The OverDrive eBooK and eAudioBook service, currently offering over 26,000 items for borrowing by Falmouth Public Library patrons through CLAMS, will become a new statewide OverDrive service, combining the current collections of several Massachusetts library networks, and additional titles available from a new statewide collection.  At least 90% of currently available Axis 360 items will be in the new OverDrive service. This new ebook service makes statewide sharing of digital library materials truly possible, as has been possible for decades for physical library materials.

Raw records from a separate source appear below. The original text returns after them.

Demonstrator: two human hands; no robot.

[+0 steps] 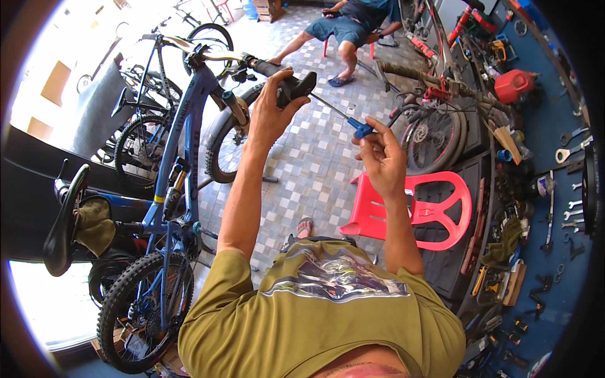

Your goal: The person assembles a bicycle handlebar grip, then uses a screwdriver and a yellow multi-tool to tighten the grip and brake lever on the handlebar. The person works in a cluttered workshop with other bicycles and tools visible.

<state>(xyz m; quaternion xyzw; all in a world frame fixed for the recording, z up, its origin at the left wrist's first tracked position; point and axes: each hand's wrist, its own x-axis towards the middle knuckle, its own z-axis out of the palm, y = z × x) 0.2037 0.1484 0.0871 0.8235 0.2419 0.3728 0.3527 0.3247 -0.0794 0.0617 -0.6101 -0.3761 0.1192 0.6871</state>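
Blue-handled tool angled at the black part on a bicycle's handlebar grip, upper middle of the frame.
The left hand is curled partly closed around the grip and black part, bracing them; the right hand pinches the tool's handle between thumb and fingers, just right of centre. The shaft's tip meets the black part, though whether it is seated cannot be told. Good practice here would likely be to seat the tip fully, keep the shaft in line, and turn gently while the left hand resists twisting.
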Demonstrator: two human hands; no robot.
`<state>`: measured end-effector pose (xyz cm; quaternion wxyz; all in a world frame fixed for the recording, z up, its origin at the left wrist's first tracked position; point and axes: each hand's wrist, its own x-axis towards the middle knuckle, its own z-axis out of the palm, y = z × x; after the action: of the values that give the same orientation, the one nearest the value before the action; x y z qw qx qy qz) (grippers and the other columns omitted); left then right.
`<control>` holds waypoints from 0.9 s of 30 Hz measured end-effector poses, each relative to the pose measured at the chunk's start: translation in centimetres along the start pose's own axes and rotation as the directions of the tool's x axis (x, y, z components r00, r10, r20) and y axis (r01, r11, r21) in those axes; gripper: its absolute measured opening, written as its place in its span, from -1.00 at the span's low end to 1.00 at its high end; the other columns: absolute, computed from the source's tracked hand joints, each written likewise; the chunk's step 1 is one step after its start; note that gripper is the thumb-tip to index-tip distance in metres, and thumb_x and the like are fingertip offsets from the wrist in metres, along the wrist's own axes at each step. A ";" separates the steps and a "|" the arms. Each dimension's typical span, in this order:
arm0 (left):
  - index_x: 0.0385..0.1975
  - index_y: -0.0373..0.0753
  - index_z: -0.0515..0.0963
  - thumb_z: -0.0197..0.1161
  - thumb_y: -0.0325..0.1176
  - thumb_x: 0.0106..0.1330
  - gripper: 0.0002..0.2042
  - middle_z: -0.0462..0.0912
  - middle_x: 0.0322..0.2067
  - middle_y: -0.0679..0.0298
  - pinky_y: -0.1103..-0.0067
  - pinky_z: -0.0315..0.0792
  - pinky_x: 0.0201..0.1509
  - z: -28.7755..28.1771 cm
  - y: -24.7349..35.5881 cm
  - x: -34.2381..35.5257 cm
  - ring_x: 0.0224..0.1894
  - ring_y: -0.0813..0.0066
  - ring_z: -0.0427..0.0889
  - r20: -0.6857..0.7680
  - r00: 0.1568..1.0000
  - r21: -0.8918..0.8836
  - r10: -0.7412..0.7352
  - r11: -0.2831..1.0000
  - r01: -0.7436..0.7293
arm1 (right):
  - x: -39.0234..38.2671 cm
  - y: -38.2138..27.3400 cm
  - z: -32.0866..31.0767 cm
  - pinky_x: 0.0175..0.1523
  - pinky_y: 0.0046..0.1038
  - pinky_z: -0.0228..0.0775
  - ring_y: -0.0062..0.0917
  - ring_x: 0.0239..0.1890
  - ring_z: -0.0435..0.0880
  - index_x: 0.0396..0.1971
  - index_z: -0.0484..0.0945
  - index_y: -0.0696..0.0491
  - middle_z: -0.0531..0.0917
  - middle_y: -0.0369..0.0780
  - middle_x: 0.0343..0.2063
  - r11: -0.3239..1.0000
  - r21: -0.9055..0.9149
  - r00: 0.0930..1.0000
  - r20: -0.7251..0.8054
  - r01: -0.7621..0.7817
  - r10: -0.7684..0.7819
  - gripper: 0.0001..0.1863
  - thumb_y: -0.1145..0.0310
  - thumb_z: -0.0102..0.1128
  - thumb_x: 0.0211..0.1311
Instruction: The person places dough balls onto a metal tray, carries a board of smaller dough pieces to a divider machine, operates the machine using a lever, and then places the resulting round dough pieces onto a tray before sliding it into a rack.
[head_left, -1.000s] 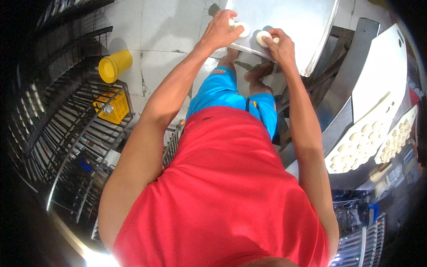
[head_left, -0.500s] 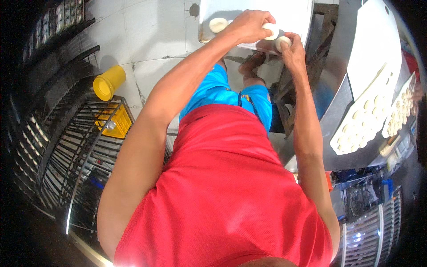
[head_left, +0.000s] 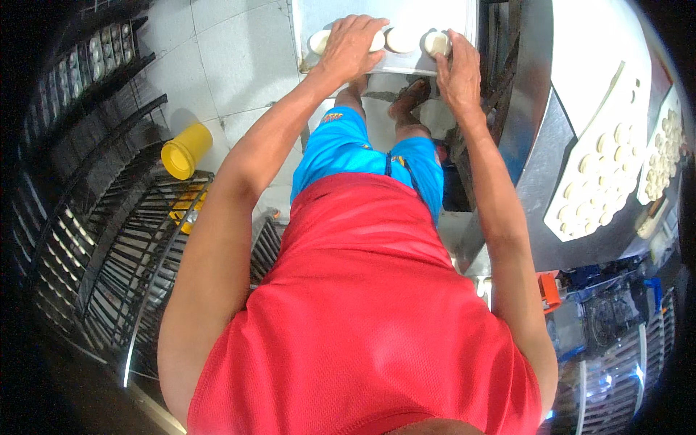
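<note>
At the top of the head view, a pale metal tray carries a row of flat white dough rounds along its near edge. My left hand reaches over the tray, its thumb and fingers around a dough round that it partly covers. Another dough round lies just left of that hand. One more dough round rests on the tray between my hands. My right hand, at the tray's near right, grips a dough round between thumb and fingers, at the tray surface.
On the right, a metal table bears a white board with several dough rounds, and a second loaded board beyond. A yellow container stands on the tiled floor at left, near black racks. An orange object is lower right.
My left hand has moved left along the tray, and a dough round now lies between the hands. My right hand has shifted slightly left and up with its round. The whole view has shifted a little.
</note>
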<state>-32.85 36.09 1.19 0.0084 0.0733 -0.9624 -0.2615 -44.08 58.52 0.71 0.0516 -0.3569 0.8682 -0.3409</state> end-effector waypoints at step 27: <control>-0.03 -0.24 0.60 0.36 -0.28 0.16 -0.63 0.56 0.09 0.11 0.21 0.28 0.21 4.7 35.5 13.5 0.14 0.05 0.46 -0.309 0.830 -0.202 0.465 0.820 -0.535 | -12.8 9.3 -33.3 0.05 -0.22 0.40 -0.18 -0.11 0.59 -0.02 0.61 0.10 0.66 -0.10 -0.13 0.884 -0.292 0.904 -0.338 -0.365 0.262 -0.63 0.37 0.37 0.15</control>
<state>-51.33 66.72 14.76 0.2065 -0.1538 -0.8918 -0.3721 -51.12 90.18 18.28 -0.0846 -0.1602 0.9592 -0.2171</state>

To learn more about the OverDrive service , please join Kasia Piasecka, FPL Reference Librarian, on Monday, June 25, 2018 from 10-11 for a training session on using OverDrive More information

Axis360 Users:  Your holds or borrowed items from Commonwealth eBook Collections will disappear from your device on July 1, 2018.  Please use the CLAMS OverDrive  service:clamsnet.overdrive.com

Friday Reads: Making Lemonade Out of Lemons

This is the story of a book not being what we expected the book to be! When we ordered a copy of Cape Cod Notebook: an alternative guidebook to the beaches of Cape Cod by Betsy Medvedovsky, I suppose we were anticipating something in the vein of Robert Finch’s A Cape Cod Notebook, only focusing on beaches. How wrong we were! It turned out that the alternative guidebook was sort of a Cape Cod beach journal, where the person reading the book was also writing it! There was a list of beaches on the Cape, with some basic information on each one, and then a blank page for the beach goer to fill in with his or her own reflections on the beach. So the conundrum was, what does a public library do with a book that is essentially blank pages? We noticed that we weren’t the only Cape library that had ordered it, and some had already withdrawn it when they saw what it was. Others put big stickers in the front saying that this was a library book, and thus you were not to write in it. We decided to take a different approach, and turn it into a writing project.

So … we added a note that you see when you open the book which reads:


“This book is unique.
Because we are inviting
YOU to help write in it.
Please share your beach day with
everyone. Tell us about the view …
the sand … the waves …
Was the bird watching good? How about
sharks, boats, surfers, crowds?
Thank you for your thoughtful
comments. They just might inspire
someone to discover a new
favorite Cape Cod beach!”

And then we sent the book out into the world. It just returned to us briefly, so that we could check on our experiment, and it is working!! Here is one reader’s thoughts on Chapoquoit Beach in Falmouth:

“One of our favorite spots when we visit our family in Falmouth. Grandkids love the long expanse of shallow water. Surf on windy days can be great fun! Kite boarders provide excitement too. Shells & rocks abound, and the sand is soft & perfect for building castles and digging deep holes. We love it!”

So if you check out this book, be sure to write in it! And when it is full, we plan to add it to our Local History Collection in the Reference Room.